Просто здесь-то я окончательно перестану быть русалочкой, потому что уехала далеко от моря, сколько – минут сорок ехать, полчаса? А пока не ездила даже.
Тут и бассейна нет, хотя должен быть – возле второго корпуса, говорят, есть неглубокая чаша, выложенная растрескавшейся голубой плиткой, так что когда-то был, в нем купались другие, ранние воспитанники. Бывший бассейн, не наш.
Ничего, никакой воды, только в санитарном блоке, где сажают голой в ванну, елозят губкой. Та же самая Наташа и елозит. Елозит легко, ласково – или это ничего не чувствует тело? Маминых рук не помню, может быть, она и не мыла вот так под душем никогда.
Я спрашиваю – ну что, отправила ты письма?
Отправила, говорит Наташа.
Вот обманщица, говорю, как же ты могла отправить, когда я не сказала адреса? Куда отправила-то, а? Или, сразу исправляюсь, может, ты его знаешь, Алика? Вообще-то легко найти, если знаешь.
Уж очень хотелось, чтобы нашла.
Милая, ну пока-то не ко времени, бормочет Наташа, а губка в руках ее юрк-юрк, ерзает, срезает жесткие засохшие болячки на плечах, локтях, все, знаешь, как-то недосуг, а потом – брошу в почтовый ящик, што уж там. Только напомни, забывать стала.
И я напоминала.
Я напоминала.
Напоминала.
Алик, не бросай меня, не покидай. Я снова буду твоей русалочкой, я совсем не обиделась. Ты ведь просто так сказал ей, со мной перепутав, правда? Ведь у этой Жанки по случайности красивое и смуглое тело, но быстро перестанет быть таким: нападет какая-нибудь болезнь, автокатастрофа случится – и все, все на этом. Знаю, что нехорошо такое желать, но я вовсе и не желаю, а просто говорю.
Но мой гибкий серебристый хвост –
Вот же он, ровно там, где начинается инвалидное кресло.
Когда мы с тобой уплывем, уйдем? Я жду только твоего слова.
Я буду долго ждать.
Не было бы спастического компонента – разодрала бы себе к черту кожу, но пальцы не сжались, не позволили вредить себе.
Наташа обещала в следующий раз, непременно в следующий, но из-за проклятого своего склероза забывала, а я не могла доверять никому другому.

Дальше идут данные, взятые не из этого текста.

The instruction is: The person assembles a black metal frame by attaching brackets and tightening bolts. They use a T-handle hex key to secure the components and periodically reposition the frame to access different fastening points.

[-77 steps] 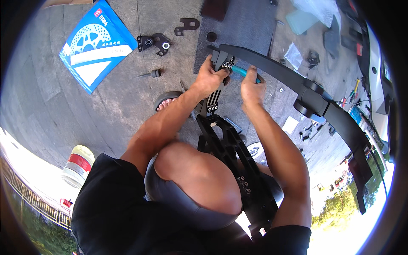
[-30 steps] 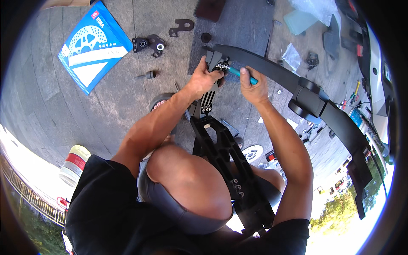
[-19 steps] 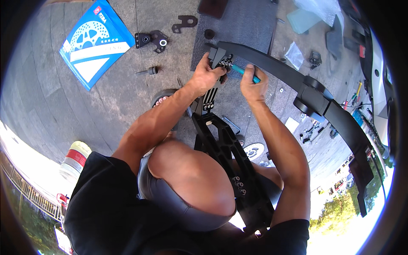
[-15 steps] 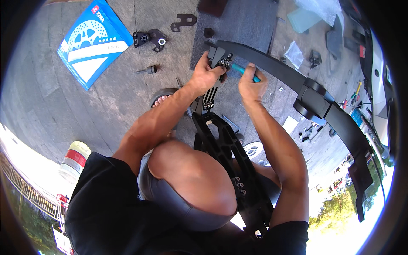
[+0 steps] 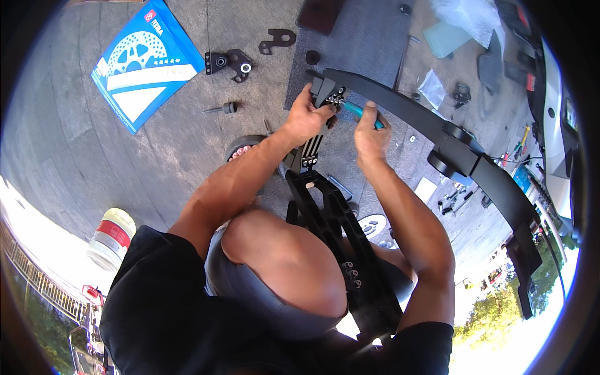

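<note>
My left hand (image 5: 310,119) is closed around the end of a black metal bracket (image 5: 310,150) with long slots, next to a cluster of small silver bolts (image 5: 336,99). My right hand (image 5: 372,134) grips a slim teal-handled tool (image 5: 354,109), thumb along the handle. The tool's tip meets the bolts; its exact shape is too small to make out. From the bracket's far end a long curved black fender (image 5: 400,100) sweeps right. Nearer me, a black open-framed arm (image 5: 325,200) runs between my legs, below the bracket.
Left on the paving lies a blue-and-white packet (image 5: 150,65). Close by are a black bracket with a bearing (image 5: 228,64), a flat hooked plate (image 5: 278,41) and a bolt (image 5: 224,108). A dark mat (image 5: 369,44) lies ahead. A white-bodied vehicle (image 5: 562,119) stands right.
The view has shifted slightly, so ground items sit a little lower and further right. Both hands keep their grips; the right hand and tool have tilted a little.
</note>
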The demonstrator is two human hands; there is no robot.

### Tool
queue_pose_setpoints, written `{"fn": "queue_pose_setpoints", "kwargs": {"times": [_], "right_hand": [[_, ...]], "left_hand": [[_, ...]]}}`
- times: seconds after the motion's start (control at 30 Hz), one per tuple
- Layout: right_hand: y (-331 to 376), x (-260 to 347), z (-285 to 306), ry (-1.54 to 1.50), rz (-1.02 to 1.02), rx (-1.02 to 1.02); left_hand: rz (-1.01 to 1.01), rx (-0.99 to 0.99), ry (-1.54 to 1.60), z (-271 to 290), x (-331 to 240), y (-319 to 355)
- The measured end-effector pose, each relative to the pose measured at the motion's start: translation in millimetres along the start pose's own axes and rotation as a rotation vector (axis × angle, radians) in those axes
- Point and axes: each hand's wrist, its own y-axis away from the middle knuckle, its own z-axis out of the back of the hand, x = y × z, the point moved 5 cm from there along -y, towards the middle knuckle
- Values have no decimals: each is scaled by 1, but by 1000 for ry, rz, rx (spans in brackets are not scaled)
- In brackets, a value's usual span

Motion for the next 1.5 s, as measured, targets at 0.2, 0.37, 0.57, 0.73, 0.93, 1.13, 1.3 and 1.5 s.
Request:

Десять лет она несла мою записку.
Через десять лет я перестала напоминать, так что они, наверное, все решили, что я наконец-то успокоилась, забыла. Заказали мне по какой-то квоте новое кресло, с хорошим подголовником, а в старое я уже не больно-то и вмещалась. Но в новом, кажется, совсем исчез гибкий русалочий хвост – в этом новом ему просто негде быть.
Легкое кресло, могли возить даже девчонки, только я сама тяжелая, так и не вернулась к тому животу, к тем ногам и рукам.
Удивилась, когда он подошел ко мне – не сам, не первый, а рассказал Лешка, прямо показал на меня. Хотела зажмуриться, наверняка будут ругаться за то, что я про гонорейного орала, но они ни словом не обмолвились. Гонорейный и гонорейный, ладно. Я-то, в отличие от этих мелких, спросила у Наташи, что такое гонорея, почему Лешу таким дразнят. Типун тебе, нет у его никакой г’анареи, стыдная это болезнь, у взрослых бывает. Наш-то Лешка? Тьфу. Не называйте так парня, не тревожьте. Эти придурочные говорят – г’анерея, ха. Хоть бы соображали маленько, ну.